#### EXERCISE:
The reply must repeat the listing below exactly and carry none of its pictures.

BEGIN SOURCE DATA

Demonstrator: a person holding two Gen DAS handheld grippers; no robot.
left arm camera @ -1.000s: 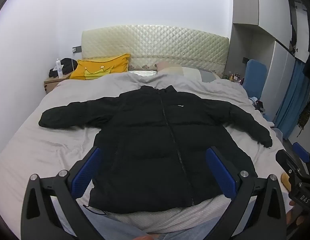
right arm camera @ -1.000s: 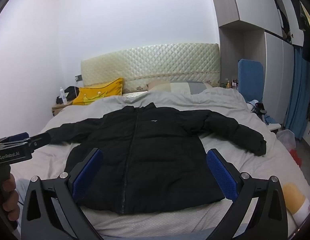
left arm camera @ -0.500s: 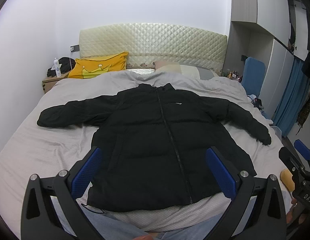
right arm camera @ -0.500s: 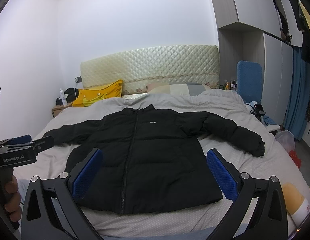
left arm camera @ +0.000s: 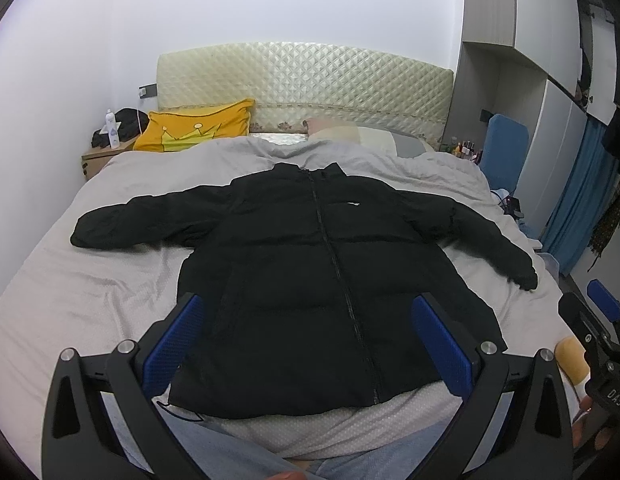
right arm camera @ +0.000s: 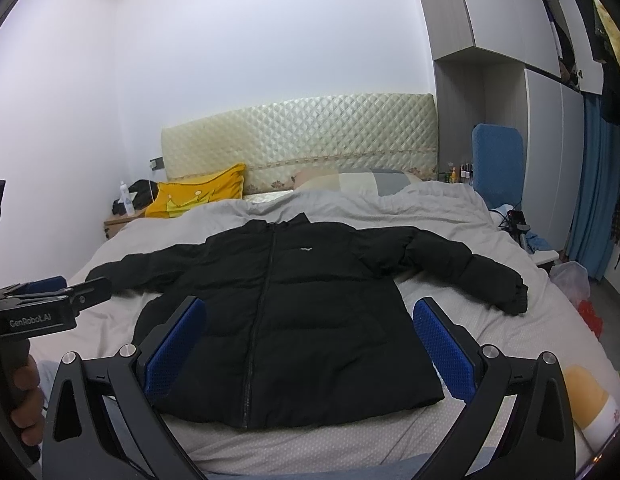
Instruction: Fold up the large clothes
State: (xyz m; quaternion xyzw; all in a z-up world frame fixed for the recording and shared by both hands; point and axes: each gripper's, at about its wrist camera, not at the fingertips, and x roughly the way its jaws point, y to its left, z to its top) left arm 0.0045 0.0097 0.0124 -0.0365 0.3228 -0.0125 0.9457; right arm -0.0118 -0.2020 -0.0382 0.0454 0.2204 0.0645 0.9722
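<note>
Jacket [left arm camera: 310,280], black puffer, flat on bed [left arm camera: 89,292], zipped, sleeves spread, hem at near bed edge. Bare sheet both sides; right cuff near bed's right edge. Left hand-held gripper [left arm camera: 305,340] and right hand-held gripper [right arm camera: 310,344] both spread wide, empty, above the hem, not touching. Right view alone shows plastic bag [right arm camera: 570,284] beside bed; left view shows right unit at its edge.
</note>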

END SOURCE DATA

#### FINAL ANSWER:
Demonstrator: a person holding two Gen DAS handheld grippers; no robot.
left arm camera @ -1.000s: 
right arm camera @ -1.000s: 
left arm camera @ -0.500s: 
right arm camera @ -0.500s: 
left arm camera @ +0.000s: 
right arm camera @ +0.000s: 
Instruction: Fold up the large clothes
State: (xyz m; quaternion xyzw; all in a z-up world frame fixed for the recording and shared by both hands; point and axes: each gripper's, at about its wrist camera, not at the fingertips, and x roughly the way its jaws point, y to its left, z to its top) left arm 0.0045 0.0097 0.0124 -0.0365 0.3228 -0.0125 0.9457; right arm -0.0118 -0.2020 -0.0382 0.0454 0.2204 0.0645 0.9722
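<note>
Jacket [left arm camera: 310,280], black puffer, flat on bed [left arm camera: 89,292], zipped, sleeves spread, hem at near bed edge. Bare sheet both sides; right cuff near bed's right edge. Left hand-held gripper [left arm camera: 305,340] and right hand-held gripper [right arm camera: 310,344] both spread wide, empty, above the hem, not touching. Right view alone shows plastic bag [right arm camera: 570,284] beside bed; left view shows right unit at its edge.
</note>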

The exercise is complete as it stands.